■ **REQUIREMENT**
The listing that follows should be copied in full, exactly as written.

### RECORDED INFORMATION ###

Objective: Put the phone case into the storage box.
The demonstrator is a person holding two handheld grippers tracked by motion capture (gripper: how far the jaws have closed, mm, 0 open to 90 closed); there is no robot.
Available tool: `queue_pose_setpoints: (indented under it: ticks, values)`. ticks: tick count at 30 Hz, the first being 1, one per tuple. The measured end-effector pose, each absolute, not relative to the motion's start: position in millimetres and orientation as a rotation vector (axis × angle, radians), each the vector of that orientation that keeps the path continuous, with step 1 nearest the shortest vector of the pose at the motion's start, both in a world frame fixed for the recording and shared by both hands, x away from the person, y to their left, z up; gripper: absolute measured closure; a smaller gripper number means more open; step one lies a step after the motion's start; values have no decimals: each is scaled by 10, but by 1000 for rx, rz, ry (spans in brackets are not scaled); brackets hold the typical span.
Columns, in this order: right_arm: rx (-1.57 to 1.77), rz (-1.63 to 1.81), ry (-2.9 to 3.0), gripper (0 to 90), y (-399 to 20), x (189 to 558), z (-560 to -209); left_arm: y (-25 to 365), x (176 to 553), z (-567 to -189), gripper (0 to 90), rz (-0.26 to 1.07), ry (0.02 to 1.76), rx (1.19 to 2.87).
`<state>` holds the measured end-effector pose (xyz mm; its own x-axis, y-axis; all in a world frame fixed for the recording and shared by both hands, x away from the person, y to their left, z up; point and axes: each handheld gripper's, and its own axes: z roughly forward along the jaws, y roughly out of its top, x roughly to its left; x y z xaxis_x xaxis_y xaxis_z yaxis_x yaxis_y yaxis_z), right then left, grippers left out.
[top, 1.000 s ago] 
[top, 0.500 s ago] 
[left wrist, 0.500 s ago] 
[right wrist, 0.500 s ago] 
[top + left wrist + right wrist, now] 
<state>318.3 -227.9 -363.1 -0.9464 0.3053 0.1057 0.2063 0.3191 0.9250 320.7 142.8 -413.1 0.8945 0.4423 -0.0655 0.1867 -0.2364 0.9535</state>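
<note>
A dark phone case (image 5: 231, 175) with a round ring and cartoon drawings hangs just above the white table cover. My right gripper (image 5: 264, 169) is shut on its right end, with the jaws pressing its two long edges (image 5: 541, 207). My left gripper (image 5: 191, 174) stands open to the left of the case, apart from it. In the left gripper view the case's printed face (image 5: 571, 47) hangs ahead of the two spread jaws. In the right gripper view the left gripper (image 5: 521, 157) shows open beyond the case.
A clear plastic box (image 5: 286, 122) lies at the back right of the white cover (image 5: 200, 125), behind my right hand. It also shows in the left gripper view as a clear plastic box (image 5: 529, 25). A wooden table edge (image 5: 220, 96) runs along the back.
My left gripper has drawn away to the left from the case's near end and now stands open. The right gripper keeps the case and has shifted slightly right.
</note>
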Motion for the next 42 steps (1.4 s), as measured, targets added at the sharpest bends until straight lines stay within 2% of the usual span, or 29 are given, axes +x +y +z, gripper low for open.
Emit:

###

■ **ANSWER SPACE**
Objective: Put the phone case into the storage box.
The demonstrator is a person holding two handheld grippers tracked by motion capture (gripper: how far the jaws have closed, mm, 0 open to 90 closed); there is no robot.
Available tool: `queue_pose_setpoints: (indented under it: ticks, values)`. ticks: tick count at 30 Hz, the first being 1, one per tuple. The measured end-effector pose, each absolute, not relative to the motion's start: position in millimetres and orientation as a rotation vector (axis × angle, radians), each the vector of that orientation that keeps the path continuous, with step 1 nearest the shortest vector of the pose at the motion's start, both in a world frame fixed for the recording and shared by both hands, x away from the person, y to their left, z up; gripper: absolute measured closure; a smaller gripper number means more open; step one lies a step after the motion's start; values have no decimals: each is scaled by 10, but by 1000 for rx, rz, ry (spans in brackets are not scaled); brackets hold the typical span.
Columns, in this order: right_arm: rx (-1.57 to 1.77), rz (-1.63 to 1.81), ry (-2.9 to 3.0), gripper (0 to 90), y (-399 to 20), x (189 to 558), z (-560 to -209); left_arm: y (-25 to 365), x (176 to 553), z (-567 to -189), gripper (0 to 90), rz (-0.26 to 1.07), ry (0.02 to 1.76), rx (1.19 to 2.87).
`<state>` holds the measured end-effector pose (xyz mm; its own x-axis, y-axis; all in a world frame fixed for the recording and shared by both hands, x away from the person, y to their left, z up; point and axes: each handheld gripper's, and its own axes: z roughly forward along the jaws, y roughly out of its top, x roughly to its left; x y z xaxis_x xaxis_y xaxis_z yaxis_x yaxis_y yaxis_z), right then left, grippers left out.
[top, 1.000 s ago] 
[top, 0.500 s ago] 
[left wrist, 0.500 s ago] 
[right wrist, 0.500 s ago] 
[top + left wrist + right wrist, now] 
<state>318.3 -227.9 -363.1 -0.9464 0.3053 0.1057 0.2063 0.3191 0.9250 320.7 142.8 -413.1 0.8945 0.4423 -0.0655 0.1867 -0.2364 0.9535</state>
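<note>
A dark phone case (image 5: 231, 175) with a round ring and cartoon drawings hangs just above the white table cover. My right gripper (image 5: 264, 169) is shut on its right end, with the jaws pressing its two long edges (image 5: 541, 207). My left gripper (image 5: 191, 174) stands open to the left of the case, apart from it. In the left gripper view the case's printed face (image 5: 571, 47) hangs ahead of the two spread jaws. In the right gripper view the left gripper (image 5: 521, 157) shows open beyond the case.
A clear plastic box (image 5: 286, 122) lies at the back right of the white cover (image 5: 200, 125), behind my right hand. It also shows in the left gripper view as a clear plastic box (image 5: 529, 25). A wooden table edge (image 5: 220, 96) runs along the back.
My left gripper has drawn away to the left from the case's near end and now stands open. The right gripper keeps the case and has shifted slightly right.
</note>
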Motion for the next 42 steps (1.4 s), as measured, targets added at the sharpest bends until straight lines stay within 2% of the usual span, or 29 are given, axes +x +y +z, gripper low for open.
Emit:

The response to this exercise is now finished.